Figure 2Summary of grid search process for optimizing parameters. Each line shows the combination of parameters used in the grid search. The thick red line indicates the optimal combination of parameters achieving the highest AUROC (area under receiver operating characteristic curve).
Model performance indicators.
| Model | AUROC | 95% confidence interval | Sensitivity | Specificity | p-values | ||
|---|---|---|---|---|---|---|---|
| vs. LR | vs. RF | vs. DNN | |||||
| XGB | 0.765 | 0.742–0.788 | 0.805 | 0.613 | 0.485 | 0.049 | 0.010 |
| LR | 0.762 | 0.739–0.784 | 0.788 | 0.621 | — | 0.487 | 0.021 |
| RF | 0.757 | 0.733–0.779 | 0.815 | 0.591 | — | 0.197 | |
| DNN | 0.748 | 0.724–0.770 | 0.853 | 0.571 | — | ||
AUROC = area under the receiver operating characteristic curve; LR = logistic regression; RF = random forest; DNN = deep neural networks; XGB = scalable tree boosting system.

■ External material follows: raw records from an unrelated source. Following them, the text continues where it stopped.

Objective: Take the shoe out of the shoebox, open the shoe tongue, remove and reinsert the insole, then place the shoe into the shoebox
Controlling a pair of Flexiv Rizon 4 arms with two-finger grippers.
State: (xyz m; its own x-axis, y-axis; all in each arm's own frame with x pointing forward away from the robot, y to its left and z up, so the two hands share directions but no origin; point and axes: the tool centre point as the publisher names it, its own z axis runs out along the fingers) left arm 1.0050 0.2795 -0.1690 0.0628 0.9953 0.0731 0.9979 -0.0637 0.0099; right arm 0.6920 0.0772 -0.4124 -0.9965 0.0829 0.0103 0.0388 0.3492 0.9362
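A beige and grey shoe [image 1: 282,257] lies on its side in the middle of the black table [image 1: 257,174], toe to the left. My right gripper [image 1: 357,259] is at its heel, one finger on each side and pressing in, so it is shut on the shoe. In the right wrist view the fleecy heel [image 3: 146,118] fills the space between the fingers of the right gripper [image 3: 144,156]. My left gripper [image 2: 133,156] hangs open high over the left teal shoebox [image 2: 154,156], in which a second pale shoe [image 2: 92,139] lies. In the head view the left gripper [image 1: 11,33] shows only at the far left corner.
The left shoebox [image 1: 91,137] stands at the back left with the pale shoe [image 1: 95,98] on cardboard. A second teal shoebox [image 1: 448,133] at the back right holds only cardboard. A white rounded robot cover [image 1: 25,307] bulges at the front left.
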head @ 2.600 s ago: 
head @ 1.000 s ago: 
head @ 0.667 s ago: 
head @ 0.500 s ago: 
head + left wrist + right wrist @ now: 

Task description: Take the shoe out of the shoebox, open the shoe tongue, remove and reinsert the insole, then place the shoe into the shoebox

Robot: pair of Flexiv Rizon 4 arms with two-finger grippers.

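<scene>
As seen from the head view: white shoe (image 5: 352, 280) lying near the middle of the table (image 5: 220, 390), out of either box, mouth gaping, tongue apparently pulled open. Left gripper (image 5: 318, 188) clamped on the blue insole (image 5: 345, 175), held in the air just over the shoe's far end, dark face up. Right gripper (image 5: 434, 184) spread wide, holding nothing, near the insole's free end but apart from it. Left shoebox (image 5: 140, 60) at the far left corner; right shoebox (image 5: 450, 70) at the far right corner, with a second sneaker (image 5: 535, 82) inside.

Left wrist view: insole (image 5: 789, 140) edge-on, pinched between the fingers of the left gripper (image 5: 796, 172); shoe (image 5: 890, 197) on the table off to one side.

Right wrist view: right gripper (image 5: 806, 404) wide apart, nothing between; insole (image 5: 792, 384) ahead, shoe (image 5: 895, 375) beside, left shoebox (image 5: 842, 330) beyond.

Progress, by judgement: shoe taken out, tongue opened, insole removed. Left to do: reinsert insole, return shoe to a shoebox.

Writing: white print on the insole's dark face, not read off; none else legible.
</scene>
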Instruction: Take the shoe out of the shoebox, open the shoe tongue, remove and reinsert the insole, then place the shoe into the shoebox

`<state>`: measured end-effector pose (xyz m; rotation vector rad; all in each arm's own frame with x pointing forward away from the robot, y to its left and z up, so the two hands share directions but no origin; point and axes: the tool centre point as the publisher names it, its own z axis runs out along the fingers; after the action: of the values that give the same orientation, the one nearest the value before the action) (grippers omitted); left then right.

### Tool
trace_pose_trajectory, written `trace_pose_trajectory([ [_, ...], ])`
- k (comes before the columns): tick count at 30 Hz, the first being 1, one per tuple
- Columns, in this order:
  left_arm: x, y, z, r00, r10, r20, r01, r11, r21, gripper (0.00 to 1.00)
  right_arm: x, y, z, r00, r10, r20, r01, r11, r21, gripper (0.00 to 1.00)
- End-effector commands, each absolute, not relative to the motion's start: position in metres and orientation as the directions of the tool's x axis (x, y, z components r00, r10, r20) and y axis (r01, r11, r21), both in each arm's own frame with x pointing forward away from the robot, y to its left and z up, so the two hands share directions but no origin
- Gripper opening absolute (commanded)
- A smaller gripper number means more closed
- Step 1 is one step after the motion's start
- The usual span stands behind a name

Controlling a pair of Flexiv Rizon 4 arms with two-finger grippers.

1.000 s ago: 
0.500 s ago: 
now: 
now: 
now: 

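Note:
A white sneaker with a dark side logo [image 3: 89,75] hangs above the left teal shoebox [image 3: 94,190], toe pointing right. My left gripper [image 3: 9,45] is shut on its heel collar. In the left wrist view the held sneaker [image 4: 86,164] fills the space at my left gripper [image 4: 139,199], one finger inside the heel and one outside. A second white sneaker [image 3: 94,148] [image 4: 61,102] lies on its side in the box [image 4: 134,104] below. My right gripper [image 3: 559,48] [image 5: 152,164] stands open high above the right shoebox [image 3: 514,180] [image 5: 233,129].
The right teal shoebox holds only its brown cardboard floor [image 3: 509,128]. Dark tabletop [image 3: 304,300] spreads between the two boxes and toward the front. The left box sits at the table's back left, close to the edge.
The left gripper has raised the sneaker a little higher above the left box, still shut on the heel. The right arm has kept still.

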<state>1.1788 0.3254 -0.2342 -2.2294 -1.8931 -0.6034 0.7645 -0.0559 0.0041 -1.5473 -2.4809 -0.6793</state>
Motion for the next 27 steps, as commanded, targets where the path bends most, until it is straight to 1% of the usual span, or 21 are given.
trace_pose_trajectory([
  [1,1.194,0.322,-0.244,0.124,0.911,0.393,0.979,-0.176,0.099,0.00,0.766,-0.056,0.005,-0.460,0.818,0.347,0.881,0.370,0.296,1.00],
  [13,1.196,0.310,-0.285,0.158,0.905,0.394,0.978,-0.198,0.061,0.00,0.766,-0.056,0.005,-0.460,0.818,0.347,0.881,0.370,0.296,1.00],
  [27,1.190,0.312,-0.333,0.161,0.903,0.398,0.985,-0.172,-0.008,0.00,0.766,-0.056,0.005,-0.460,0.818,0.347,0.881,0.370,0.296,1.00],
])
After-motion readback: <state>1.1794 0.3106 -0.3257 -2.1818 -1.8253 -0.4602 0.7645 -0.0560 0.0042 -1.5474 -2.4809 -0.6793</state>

Figure 3IA incidence according to each risk group. IA incidence per 100,000 person-year by quintile risk group. IA = intracranial aneurysm; LR = logistic regression; RF = random forest; XGB = scalable tree boosting system; DNN = deep neural networks.
Figure 4Survival curves for IA incidence by risk group predicted by scalable tree boosting systems (XGB).
Figure 5Distribution of variables according to IA prediction score by sex. R = Pearson correlation coefficient.
Figure 6Trade-off line graph according to various cut-off probabilities calculated by XGB model. The x-axis indicates probability values calculated from the model. The scale of the solid line is shown on the left axis, and the scale of the dotted line is shown on the right axis. The red vertical line indicates the optimal cut-off value maximizing sensitivity + specificity. (A) Trends of the number of predictions. The y-axis represents the number of subjects. (B) Trends of performance indicators. The y-axis represents the performance scores.